Medicare has long been one of the most popular programs administered by the federal government.
It is so popular that congressional Republicans – whose party once led the opposition to creating Medicare and has long sought to limit and undermine it – have this year been arguing that they oppose health-care reform because it might harm the Medicare program.
That is one of the reasons why the current health-care reform push should have been framed as a “Medicare for All” initiative – a theory advanced for many years not just by advocates for a single-payer system but by more moderate reformers such as former Vermont Governor Howard Dean.
During the early stages of the current debate, a number of House Democrats have talked about lowering the eligibility age for Medicare – not just to expand access to health care but as a smart response to concerns about unemployment and economic turbulence.
As economist James K. Galbraith has noted, “Increasing benefits is a simple, direct, progressive, and highly efficient way to prevent poverty and sustain purchasing power for this vulnerable population.
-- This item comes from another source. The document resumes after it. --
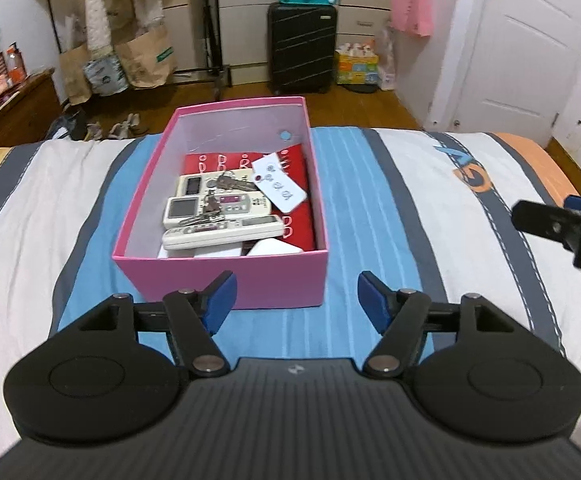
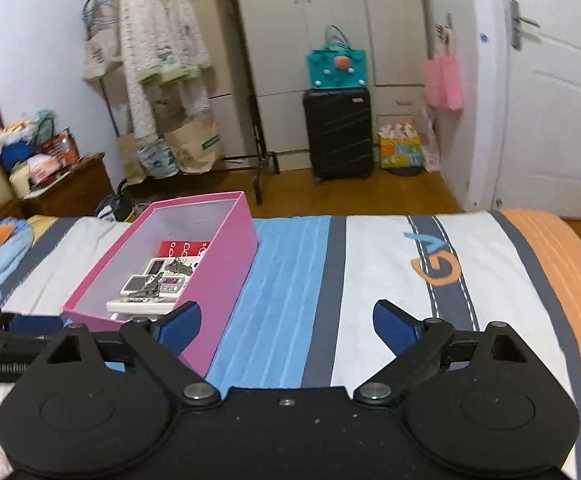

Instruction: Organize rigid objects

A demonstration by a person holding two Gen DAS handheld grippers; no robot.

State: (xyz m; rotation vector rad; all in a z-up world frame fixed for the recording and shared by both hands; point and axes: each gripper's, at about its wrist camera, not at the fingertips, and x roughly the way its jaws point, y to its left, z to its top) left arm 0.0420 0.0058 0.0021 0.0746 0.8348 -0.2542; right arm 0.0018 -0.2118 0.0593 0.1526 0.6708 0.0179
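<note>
The pink box point(image 1: 226, 276) sits on the striped bedspread point(image 1: 370, 208), holding three remote controls point(image 1: 218, 208), bunches of keys point(image 1: 226, 182), a white tag point(image 1: 278, 184) and a red notebook point(image 1: 302, 224). The left gripper point(image 1: 293, 300) hovers just short of the box's near wall, fingers wide and empty. The right gripper point(image 2: 286, 320) hangs over bare bedding to the box's right, fingers spread wider, also empty. No loose items show on the bed. The risk now is a low pass: a finger catching the box's near wall could shove or tip it on the soft bedding, spilling the keys.
</note>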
I would also argue for lowering the age of eligibility for Medicare to (say) fifty-five, to permit workers to retire earlier and to free firms from the burden of managing health plans for older workers.
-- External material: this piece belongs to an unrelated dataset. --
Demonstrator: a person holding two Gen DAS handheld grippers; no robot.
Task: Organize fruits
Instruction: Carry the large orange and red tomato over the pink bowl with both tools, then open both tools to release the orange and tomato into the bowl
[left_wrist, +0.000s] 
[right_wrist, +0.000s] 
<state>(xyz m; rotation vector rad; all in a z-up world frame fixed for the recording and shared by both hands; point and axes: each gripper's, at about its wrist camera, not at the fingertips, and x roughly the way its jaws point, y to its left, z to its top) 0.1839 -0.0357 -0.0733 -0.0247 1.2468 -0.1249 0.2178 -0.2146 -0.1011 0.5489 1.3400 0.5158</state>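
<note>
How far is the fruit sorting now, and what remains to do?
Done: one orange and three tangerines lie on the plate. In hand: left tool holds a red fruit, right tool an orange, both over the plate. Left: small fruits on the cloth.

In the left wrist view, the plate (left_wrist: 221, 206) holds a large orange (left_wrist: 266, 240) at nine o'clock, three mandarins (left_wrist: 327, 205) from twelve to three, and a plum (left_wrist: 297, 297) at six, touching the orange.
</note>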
Now, as the Senate wrestles with the question of how to craft a health-care reform measure that will win the support needed to avert GOP filibuster threats and to pass a credible measure, the idea of dropping the Medicare eligibility age from 65 to 55 has resurfaced as a prospect.
Under the proposal, which is being weighed by Senator Jay Rockefeller, D-West Virginia, and several other senators who are in the thick of the latest negotiations, Americans as young as 55 who lack affordable coverage could buy plans under Medicare.
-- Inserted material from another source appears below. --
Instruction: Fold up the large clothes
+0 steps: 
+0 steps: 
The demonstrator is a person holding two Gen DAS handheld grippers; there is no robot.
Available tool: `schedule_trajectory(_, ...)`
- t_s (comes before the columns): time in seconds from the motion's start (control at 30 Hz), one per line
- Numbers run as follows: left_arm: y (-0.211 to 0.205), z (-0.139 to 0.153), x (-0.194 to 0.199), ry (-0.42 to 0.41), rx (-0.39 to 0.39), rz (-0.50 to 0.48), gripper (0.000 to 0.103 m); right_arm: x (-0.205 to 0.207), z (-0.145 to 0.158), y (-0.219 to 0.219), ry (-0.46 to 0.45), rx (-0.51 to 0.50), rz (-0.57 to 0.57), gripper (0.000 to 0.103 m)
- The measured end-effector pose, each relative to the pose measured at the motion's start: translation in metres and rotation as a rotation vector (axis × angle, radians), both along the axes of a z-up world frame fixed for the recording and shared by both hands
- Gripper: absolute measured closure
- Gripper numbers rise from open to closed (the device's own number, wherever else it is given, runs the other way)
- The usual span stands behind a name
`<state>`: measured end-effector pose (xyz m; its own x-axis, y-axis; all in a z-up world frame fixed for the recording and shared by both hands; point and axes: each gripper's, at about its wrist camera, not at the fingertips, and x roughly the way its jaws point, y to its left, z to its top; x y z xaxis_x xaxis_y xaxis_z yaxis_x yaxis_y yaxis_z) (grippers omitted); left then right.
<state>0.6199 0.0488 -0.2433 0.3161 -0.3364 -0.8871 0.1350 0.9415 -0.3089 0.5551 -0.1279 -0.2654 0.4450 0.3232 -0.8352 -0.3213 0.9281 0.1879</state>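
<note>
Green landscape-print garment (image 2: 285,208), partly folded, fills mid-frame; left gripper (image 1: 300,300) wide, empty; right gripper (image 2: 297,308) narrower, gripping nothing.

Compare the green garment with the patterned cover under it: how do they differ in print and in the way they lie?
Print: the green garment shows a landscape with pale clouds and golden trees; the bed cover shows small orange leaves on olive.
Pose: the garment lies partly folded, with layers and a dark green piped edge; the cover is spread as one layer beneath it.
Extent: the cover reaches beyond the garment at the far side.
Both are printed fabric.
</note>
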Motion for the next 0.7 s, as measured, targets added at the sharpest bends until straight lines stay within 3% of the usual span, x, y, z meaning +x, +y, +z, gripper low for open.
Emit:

“There has been a pretty reasonable reaction to it,” says Rockefeller, one of the Senate’s most ardent reformers. “We’re negotiating,” adds the chair of the Health Care Subcommittee on the Senate’s powerful Finance Committee.
The Medicare eligibility issue is one of many that are suddenly in play as key Democratic senators wrestle with the question of whether a final bill that lacks a public option might still have appeal to real reformers.
“Lowering the floor for Medicare is one of several ideas being discussed as a way to pacify progressives upset over the potential elimination of a public option for insurance coverage,” according to media reports, which suggest that details regarding the move (the precise eligibility age, the timetable for making the change, funding mechanisms) are still in play as part of ongoing deliberations.
The plan seems to be picking up traction in the Senate. But most senators, even fans of the idea, are waiting for cost estimates from congressional budget analysts before embracing it.
Several progressive members of the House and Senate have confirmed to this reporter that lowering the Medicare eligibility age would have serious appeal in their caucuses. But there is some disagreement about how serious the prospect may be, especially considering the determination of some conservative and moderate members of the Democratic caucus in the Senate to control entitlement costs.
What should real reformers make of the notion of lowering the eligibility age?
By any measure, they ought to be excited.
Expanding a strong public program to cover and care for more Americans is a smart way to achieve a needed goal.
It is, as well, a savvy intervention in the current health-care and economic debates that has long-term repercussions. Once the eligibility age is lowered, it won’t go up. Once the precedent of lowering the age as a means of expanding access has been established, it can be revisited to further expand access.
None of this is an argument for compromise on the public option, or for any other compromises.
Rather, it is an argument that real reformers should recognize that talk about lowering the eligibility age for Medicare is incredibly significant – and genuinely hopeful – news for those of us why seek to repair a broken health-care system.